Give the count of lines that hold the word "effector" in this listing, with nothing added.

_Source data_
::::::

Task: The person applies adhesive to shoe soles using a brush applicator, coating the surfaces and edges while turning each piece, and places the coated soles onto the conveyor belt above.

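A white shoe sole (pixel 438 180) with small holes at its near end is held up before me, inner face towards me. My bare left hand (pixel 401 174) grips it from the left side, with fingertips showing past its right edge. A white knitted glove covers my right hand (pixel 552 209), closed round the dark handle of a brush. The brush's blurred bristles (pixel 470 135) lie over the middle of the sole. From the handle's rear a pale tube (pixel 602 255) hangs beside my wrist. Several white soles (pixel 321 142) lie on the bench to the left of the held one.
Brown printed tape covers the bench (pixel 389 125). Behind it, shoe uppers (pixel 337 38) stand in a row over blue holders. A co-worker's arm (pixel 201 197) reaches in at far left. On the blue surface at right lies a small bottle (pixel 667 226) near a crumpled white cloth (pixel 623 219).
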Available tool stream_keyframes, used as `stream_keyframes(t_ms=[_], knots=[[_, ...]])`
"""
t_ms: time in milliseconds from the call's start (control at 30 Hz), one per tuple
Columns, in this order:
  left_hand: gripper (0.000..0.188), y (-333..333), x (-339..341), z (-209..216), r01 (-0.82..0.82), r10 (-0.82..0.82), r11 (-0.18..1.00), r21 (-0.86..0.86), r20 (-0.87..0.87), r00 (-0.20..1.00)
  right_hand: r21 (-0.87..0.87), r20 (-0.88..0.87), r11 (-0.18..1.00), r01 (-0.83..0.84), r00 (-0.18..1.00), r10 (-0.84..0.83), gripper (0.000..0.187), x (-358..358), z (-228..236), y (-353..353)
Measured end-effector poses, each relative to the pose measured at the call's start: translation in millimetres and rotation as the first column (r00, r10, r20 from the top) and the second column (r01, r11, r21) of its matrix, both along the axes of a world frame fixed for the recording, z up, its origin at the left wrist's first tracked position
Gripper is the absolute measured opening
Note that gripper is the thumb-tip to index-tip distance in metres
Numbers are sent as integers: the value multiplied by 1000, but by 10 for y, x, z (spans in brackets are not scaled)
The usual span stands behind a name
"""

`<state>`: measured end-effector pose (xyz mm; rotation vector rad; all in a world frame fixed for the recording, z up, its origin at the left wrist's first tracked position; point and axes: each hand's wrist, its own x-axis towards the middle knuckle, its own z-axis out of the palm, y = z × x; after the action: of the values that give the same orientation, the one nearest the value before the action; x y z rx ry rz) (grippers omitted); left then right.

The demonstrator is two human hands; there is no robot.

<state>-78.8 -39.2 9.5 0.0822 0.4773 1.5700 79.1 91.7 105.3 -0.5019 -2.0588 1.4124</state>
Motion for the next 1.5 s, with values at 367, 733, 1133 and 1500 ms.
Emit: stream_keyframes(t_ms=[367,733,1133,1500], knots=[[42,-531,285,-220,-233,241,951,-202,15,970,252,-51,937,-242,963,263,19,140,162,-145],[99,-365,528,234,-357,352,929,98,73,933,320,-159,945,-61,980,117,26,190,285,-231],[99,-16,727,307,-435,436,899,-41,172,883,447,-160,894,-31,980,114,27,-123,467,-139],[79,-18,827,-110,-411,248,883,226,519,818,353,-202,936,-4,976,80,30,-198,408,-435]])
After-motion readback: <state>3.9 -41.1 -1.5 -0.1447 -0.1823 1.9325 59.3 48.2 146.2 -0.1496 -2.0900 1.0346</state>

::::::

_Solution to this task_
2